Средневековая христианская схоластика, будучи убеждена в том, что бытие и добро совпадают, ens et bonum convertuntur, связывало идею провидения с онтологией греков:
… что в каждой вещи природа состоит преимущественно в определении ее формы, которая представляет определенный вид [species] соответственно всему сущего. Человек однако имеет своим основанием разумную душу. Поэтому все, что говорится против разумного устройства, направлено собственно против природы человека, поскольку он есть человек. Но ведь «благо человека заключено в разумном поведении и зло тоже в поведении, но за границами разума»… И потому добродетель человека, делающая добрым его самого и его дело, постольку соответствует природе человека, поскольку она соответствует разуму. Порок же противоречит природе человека постольку, поскольку он противоречит порядку природы…[596]
Согласно распространенной в схоластике, да и в средневековье вообще, идее понять, что такое добро и зло для человека, можно исходя из природы человека, из его естественной разумности. Но как относится эта попытка выведения добра и зла к индивидуальной совести, которая надеется познать, что такое добро и зло из самой себя? Внутренне присущее этому отношению противоречие вело, с одной стороны, к точке зрения аристотелевской и средневековой этики, а с другой — к образованию современного понятия совести. Мы хотим пояснить это противоречие на примере понятия совести у Фомы Аквинского.[597] Он, с одной стороны, признавал совесть в качестве моральной инстанции, но, с другой стороны, задавался вопросом, может ли совесть заблуждаться.
Чтобы понять средневековую проблематику совести, необходимо уяснить разницу в понимании совести как synteresis и как conscientia.[598]В сочинении «De veritate»[599] Фома, ссылаясь на лекции Аристотеля по физике, о различии между synteresis и concientia говорит следующее:[600]

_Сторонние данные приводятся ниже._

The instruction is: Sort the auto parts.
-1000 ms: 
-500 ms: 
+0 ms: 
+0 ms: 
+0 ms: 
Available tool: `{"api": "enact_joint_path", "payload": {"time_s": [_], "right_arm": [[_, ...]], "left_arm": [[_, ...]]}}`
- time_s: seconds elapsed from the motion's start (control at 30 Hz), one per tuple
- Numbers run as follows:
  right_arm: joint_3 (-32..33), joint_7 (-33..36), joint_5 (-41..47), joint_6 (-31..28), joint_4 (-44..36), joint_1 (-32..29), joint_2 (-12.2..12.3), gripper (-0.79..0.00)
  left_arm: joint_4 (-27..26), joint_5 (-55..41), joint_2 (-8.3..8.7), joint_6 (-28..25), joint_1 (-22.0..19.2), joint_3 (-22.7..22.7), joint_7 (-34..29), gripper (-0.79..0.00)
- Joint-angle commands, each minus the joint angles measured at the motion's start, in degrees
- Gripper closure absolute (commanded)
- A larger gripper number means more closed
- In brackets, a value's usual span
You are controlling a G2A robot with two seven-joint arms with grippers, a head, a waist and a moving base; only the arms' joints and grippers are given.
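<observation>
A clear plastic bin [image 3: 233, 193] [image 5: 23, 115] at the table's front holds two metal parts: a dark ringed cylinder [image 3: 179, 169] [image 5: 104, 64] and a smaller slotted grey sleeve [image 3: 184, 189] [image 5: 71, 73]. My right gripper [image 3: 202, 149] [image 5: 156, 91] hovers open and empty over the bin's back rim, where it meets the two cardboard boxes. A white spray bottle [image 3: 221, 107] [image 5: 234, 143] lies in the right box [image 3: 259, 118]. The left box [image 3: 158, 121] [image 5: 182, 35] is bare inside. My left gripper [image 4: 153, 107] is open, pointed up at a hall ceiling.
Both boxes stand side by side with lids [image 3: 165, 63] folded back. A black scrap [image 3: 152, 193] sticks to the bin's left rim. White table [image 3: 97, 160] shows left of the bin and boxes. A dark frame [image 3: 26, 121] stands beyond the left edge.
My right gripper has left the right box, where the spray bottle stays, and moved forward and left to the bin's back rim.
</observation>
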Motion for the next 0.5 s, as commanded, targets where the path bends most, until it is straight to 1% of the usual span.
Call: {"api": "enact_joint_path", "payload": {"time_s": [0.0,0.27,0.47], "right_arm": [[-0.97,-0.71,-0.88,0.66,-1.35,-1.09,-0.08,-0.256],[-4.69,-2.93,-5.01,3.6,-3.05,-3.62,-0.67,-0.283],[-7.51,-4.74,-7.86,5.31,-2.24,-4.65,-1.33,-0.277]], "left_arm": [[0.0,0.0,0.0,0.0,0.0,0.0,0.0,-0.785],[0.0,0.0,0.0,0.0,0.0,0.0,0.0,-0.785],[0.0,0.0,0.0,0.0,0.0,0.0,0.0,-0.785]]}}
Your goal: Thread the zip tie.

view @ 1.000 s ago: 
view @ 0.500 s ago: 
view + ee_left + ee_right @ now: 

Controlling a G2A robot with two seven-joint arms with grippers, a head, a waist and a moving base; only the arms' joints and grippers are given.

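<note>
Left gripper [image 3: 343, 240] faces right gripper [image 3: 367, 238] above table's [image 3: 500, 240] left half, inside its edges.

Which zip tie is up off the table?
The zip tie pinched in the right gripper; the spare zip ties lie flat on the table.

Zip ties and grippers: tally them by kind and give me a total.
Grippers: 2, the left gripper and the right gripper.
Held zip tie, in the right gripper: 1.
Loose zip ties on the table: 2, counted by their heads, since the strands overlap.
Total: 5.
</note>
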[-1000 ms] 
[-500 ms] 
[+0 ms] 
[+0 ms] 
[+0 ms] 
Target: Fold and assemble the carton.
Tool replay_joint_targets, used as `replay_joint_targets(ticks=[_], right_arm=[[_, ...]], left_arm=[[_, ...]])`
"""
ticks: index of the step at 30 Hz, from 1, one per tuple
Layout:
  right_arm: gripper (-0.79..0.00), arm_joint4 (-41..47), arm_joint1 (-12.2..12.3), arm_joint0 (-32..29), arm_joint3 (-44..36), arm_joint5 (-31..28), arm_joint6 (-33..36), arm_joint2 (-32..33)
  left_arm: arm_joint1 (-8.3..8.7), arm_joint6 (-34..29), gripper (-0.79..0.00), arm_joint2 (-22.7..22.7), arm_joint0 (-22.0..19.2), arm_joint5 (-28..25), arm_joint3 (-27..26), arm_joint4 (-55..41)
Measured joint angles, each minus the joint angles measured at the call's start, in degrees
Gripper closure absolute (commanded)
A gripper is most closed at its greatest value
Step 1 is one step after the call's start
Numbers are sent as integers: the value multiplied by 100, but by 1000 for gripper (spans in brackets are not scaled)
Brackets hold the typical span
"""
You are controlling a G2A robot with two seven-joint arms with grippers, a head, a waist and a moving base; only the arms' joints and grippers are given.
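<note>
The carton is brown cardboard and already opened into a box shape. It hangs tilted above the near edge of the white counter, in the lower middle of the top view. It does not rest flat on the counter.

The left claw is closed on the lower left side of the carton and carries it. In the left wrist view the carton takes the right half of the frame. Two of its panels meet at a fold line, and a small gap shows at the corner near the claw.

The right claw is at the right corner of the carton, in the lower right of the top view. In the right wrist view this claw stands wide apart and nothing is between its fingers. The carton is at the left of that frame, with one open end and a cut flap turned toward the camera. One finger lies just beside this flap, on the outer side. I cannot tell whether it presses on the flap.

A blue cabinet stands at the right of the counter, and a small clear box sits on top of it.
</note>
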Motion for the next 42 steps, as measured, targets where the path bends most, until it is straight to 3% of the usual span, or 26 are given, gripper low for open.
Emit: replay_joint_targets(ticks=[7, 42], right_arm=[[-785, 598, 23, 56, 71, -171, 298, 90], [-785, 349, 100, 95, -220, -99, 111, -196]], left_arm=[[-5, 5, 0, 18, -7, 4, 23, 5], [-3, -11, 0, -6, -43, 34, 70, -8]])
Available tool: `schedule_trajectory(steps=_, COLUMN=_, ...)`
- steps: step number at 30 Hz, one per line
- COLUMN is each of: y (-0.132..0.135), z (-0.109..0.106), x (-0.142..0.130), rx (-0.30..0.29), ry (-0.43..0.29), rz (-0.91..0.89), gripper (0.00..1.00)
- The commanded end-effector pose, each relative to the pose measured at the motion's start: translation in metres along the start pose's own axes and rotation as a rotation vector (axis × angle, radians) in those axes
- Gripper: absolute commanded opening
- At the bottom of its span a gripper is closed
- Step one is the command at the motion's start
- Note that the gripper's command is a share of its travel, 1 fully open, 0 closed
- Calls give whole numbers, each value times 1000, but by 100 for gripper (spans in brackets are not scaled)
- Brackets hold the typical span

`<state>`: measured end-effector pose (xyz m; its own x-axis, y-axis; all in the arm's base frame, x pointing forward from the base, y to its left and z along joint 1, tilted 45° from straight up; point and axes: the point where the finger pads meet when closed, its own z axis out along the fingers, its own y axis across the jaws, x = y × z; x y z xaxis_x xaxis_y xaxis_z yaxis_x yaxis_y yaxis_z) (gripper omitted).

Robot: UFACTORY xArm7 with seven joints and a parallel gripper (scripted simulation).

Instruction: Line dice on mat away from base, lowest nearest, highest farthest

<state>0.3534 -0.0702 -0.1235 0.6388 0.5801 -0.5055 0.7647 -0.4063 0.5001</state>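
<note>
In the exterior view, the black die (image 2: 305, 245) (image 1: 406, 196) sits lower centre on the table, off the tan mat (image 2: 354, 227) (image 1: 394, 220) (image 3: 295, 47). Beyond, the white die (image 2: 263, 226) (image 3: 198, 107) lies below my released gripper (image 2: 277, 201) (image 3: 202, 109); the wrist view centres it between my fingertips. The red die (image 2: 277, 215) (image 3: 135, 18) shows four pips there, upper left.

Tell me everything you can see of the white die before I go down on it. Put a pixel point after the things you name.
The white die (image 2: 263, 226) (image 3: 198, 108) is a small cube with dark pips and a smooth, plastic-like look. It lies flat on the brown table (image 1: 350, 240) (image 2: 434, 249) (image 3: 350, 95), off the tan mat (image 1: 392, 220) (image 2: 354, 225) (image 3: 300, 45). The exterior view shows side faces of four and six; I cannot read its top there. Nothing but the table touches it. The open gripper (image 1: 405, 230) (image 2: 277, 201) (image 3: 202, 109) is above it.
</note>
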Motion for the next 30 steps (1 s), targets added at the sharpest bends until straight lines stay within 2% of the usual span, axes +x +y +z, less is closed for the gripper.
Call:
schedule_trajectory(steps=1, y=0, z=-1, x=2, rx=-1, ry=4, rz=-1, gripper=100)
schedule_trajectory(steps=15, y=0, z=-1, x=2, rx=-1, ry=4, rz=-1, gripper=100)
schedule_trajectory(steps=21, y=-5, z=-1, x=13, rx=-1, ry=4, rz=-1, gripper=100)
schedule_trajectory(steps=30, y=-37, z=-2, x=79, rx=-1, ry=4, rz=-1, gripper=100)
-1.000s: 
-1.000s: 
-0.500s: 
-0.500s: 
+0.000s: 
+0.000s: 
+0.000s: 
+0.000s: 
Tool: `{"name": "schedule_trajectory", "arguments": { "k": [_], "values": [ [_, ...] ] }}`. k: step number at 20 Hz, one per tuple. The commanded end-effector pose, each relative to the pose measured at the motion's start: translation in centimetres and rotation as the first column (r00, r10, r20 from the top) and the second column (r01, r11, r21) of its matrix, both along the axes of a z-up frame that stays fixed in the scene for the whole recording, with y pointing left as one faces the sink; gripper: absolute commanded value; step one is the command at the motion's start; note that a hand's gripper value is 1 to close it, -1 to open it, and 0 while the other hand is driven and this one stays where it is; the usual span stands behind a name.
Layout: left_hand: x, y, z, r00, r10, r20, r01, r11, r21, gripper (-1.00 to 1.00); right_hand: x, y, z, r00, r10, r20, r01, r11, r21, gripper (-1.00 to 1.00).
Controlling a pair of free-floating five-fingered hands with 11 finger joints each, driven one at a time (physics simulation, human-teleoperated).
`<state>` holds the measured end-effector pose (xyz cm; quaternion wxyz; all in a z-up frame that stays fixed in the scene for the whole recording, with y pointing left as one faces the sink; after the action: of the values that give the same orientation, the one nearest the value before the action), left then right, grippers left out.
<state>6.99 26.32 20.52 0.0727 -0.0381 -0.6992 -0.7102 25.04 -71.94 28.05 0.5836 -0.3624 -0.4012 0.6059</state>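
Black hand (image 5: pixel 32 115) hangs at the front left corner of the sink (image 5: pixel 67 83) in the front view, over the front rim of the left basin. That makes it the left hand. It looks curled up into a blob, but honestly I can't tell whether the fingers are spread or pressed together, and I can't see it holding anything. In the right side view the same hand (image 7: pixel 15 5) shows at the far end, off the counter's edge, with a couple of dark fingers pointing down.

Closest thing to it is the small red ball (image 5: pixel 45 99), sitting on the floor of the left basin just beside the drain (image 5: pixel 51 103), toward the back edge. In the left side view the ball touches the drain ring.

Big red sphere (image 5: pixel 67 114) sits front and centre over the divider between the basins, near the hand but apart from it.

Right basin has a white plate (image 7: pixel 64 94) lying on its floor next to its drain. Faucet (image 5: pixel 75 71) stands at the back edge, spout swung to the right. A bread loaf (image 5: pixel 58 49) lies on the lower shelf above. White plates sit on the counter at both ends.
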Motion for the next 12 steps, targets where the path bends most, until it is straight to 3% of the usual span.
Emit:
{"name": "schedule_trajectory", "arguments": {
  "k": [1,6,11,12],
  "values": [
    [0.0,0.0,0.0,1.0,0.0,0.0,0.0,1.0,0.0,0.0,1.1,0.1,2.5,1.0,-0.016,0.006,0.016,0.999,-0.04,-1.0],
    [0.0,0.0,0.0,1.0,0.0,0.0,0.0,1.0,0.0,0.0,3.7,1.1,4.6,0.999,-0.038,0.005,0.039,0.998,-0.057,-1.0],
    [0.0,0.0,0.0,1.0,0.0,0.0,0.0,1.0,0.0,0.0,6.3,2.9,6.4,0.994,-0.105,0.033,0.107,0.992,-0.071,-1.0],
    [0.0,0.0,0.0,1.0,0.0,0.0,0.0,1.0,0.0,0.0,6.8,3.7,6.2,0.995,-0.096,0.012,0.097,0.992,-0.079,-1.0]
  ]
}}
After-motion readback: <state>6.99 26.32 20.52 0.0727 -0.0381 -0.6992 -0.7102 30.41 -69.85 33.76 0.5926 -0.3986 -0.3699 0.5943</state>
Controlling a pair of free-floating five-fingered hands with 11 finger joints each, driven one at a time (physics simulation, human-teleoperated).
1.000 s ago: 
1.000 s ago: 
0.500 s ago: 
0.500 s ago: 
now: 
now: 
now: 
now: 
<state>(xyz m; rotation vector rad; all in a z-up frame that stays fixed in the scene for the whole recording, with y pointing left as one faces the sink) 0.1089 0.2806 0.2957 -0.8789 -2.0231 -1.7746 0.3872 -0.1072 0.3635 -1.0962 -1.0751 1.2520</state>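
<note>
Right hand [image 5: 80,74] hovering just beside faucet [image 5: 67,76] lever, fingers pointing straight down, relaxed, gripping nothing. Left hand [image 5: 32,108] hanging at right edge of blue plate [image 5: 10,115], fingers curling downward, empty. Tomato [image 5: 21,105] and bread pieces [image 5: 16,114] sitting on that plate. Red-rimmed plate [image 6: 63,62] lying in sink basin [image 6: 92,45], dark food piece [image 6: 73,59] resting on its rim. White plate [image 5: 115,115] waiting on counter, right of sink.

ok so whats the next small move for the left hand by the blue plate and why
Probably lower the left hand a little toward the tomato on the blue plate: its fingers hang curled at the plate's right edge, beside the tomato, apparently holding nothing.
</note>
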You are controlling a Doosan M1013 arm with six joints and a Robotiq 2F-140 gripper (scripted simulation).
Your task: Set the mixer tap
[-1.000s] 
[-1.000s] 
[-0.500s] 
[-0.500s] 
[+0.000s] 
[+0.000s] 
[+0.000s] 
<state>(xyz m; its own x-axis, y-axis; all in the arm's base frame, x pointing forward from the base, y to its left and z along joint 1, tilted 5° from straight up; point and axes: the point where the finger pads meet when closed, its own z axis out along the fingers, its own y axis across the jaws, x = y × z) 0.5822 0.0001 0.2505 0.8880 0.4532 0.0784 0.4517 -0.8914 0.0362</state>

Природа во всех своих делах нацелена на благо и на сохранение того, что возникает благодаря действию природы; таким образом, во всех делах природы начала всегда прочно и неизменно обеспечивают правильное направление, ибо начала должны быть непрерывными, как говорится в первой книге «Физики». Ведь не может быть прочности и надежности в том, что основывается на принципа«, которые сами не прочны. Поэтому все движущееся восходит к первому неподвижному; поэтому все конкретное знание восходит к совершенно надежному знанию, преимущество которого в том, что оно не может быть заблуждением, и оно есть знание о первых, всеобщих началах, с которым соотносится все остальное знание, и на основе которого принимается всякая истина и отвергается всякое заблуждение. Если бы оно могло заблуждаться, то все полученное знание было бы ненадежным. Поэтому и для человеческих поступков тоже должна существовать неизменная правомерность, с которой соразмерялись бы все действия; так что это непрерывное начало противостоит любому злу и соответствует любому благу. И это есть synteresis, обязанность которого противостоять злу и располагать к добру. А потому… в нем не может быть греха.